<<<<

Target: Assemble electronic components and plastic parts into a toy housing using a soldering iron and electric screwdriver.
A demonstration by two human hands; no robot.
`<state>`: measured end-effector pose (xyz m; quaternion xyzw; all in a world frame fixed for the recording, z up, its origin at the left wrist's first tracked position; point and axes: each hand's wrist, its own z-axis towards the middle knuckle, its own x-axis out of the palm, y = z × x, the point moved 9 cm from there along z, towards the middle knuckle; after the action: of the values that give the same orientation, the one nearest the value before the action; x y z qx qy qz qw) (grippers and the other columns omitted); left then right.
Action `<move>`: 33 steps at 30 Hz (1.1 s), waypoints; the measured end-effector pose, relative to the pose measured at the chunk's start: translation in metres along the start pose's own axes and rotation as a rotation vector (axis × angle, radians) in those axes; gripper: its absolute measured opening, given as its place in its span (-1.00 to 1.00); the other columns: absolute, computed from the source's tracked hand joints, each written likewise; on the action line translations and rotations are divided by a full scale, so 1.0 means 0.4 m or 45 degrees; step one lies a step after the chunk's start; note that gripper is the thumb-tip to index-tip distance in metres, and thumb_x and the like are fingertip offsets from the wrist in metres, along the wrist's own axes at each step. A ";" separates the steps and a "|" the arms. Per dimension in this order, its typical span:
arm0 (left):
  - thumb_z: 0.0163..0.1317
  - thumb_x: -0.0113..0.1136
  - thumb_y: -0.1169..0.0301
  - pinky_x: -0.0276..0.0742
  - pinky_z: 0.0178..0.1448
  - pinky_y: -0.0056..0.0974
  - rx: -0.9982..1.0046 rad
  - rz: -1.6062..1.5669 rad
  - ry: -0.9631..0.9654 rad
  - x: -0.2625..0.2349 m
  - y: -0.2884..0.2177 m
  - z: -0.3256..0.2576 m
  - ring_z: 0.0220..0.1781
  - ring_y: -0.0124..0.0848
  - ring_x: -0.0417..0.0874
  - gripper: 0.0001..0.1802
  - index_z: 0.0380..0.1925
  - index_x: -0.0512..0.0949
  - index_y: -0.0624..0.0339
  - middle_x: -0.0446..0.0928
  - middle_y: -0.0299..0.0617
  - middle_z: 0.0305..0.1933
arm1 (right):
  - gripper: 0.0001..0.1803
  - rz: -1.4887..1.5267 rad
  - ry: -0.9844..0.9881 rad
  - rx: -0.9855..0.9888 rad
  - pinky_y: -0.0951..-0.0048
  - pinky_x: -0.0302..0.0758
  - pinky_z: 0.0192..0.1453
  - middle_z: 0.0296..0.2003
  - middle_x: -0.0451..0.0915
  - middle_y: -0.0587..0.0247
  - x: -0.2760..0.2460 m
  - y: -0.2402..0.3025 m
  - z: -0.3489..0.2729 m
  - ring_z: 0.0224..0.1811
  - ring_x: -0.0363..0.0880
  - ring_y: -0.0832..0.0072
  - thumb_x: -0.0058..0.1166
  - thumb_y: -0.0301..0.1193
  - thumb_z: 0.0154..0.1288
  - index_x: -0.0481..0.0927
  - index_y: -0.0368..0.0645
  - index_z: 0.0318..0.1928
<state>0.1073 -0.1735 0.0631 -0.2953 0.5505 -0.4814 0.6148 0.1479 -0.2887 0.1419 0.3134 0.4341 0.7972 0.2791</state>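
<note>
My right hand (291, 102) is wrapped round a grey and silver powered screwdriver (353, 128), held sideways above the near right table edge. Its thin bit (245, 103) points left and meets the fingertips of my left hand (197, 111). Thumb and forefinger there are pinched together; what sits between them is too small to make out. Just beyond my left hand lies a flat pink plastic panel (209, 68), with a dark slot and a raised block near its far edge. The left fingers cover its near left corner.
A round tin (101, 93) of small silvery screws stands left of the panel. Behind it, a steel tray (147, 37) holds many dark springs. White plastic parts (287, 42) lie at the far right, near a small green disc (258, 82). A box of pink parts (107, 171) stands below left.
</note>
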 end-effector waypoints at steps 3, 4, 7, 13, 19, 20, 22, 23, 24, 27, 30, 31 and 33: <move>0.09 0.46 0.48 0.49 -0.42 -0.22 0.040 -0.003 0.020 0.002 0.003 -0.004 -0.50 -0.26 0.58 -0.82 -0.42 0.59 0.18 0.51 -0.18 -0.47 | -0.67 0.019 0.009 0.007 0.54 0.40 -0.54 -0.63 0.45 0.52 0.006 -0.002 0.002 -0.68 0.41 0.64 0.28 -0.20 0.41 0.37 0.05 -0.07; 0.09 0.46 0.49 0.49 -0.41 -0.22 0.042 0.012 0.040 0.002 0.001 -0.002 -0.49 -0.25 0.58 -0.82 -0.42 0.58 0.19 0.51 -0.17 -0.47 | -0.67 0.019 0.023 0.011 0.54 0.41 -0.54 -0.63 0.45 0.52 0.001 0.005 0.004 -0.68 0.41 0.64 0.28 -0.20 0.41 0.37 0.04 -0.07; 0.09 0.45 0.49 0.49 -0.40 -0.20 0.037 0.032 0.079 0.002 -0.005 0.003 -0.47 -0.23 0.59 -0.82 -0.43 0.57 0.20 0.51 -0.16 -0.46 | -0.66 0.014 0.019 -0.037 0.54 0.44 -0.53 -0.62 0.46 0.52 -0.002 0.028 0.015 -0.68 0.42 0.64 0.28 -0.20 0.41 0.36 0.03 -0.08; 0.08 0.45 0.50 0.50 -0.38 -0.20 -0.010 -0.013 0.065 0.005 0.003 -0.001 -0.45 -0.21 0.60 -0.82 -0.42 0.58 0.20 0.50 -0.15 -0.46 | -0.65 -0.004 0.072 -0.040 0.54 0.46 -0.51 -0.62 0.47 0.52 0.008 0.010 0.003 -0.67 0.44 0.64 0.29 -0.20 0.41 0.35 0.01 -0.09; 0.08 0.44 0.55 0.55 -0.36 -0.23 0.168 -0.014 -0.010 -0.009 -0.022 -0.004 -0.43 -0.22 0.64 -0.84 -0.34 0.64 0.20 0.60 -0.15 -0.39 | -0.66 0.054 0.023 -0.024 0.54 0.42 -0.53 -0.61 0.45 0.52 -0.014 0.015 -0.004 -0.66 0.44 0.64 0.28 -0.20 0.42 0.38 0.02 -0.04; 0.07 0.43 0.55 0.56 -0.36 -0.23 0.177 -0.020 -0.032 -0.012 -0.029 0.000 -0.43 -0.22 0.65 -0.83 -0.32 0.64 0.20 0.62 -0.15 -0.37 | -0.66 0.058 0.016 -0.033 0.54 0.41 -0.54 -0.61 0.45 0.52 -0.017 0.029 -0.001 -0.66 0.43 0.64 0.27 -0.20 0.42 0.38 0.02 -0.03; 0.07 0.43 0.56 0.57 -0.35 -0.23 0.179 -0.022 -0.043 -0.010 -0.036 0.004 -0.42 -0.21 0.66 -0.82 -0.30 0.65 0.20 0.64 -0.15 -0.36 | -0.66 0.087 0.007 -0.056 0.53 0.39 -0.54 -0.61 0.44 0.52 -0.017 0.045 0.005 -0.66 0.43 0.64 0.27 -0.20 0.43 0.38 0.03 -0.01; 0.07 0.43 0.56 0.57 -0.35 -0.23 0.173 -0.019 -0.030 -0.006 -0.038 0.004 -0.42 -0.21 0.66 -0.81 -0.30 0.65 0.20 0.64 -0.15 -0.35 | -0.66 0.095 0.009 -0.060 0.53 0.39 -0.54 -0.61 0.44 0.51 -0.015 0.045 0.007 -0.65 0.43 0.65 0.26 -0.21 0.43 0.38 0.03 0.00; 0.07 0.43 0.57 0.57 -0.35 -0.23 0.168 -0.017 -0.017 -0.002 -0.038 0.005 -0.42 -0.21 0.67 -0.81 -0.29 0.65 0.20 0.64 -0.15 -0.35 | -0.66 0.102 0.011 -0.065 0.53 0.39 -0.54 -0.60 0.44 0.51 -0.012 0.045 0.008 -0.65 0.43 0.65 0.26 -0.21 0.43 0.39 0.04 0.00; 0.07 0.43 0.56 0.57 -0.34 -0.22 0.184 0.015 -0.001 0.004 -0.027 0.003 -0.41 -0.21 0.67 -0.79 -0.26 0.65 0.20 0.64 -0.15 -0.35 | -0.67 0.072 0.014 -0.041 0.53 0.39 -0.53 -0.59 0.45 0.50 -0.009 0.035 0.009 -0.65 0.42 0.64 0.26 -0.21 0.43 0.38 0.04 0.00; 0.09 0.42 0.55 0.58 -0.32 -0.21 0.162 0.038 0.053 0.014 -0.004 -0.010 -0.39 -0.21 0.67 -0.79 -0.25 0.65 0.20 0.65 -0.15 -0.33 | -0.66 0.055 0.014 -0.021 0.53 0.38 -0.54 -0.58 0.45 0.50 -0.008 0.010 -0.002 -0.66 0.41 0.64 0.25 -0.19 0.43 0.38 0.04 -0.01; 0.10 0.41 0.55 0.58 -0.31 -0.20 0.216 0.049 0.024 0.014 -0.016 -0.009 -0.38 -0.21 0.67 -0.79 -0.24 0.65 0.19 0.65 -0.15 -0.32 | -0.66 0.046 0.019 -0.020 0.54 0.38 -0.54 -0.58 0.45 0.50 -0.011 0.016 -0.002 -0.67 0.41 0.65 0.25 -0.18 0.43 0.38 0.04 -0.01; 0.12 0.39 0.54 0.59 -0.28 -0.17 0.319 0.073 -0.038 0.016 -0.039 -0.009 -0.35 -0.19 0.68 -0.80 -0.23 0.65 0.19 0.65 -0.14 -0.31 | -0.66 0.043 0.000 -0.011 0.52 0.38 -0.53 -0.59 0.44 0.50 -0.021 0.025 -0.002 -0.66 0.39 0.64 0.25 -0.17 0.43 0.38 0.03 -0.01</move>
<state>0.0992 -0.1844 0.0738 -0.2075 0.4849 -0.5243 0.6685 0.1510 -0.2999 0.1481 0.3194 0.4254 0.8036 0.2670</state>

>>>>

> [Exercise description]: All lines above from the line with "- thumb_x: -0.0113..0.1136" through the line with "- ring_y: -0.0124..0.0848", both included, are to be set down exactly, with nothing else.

> [Output of the exercise]:
  - thumb_x: -0.0113..0.1136
  - thumb_y: -0.1169..0.0301
  - pinky_x: -0.0276..0.0742
  - pinky_z: 0.0178..0.1448
  - pinky_y: -0.0056..0.0974
  - rx: -0.9982..1.0046 rad
  - rz: -1.6062..1.5669 rad
  - ry: -0.9631..0.9654 rad
  - x: -0.2625..0.2349 m
  - y: -0.2884..0.2177 m
  - z: -0.3256..0.2576 m
  - ring_z: 0.0220..0.1781
  - ring_y: -0.0124..0.0848

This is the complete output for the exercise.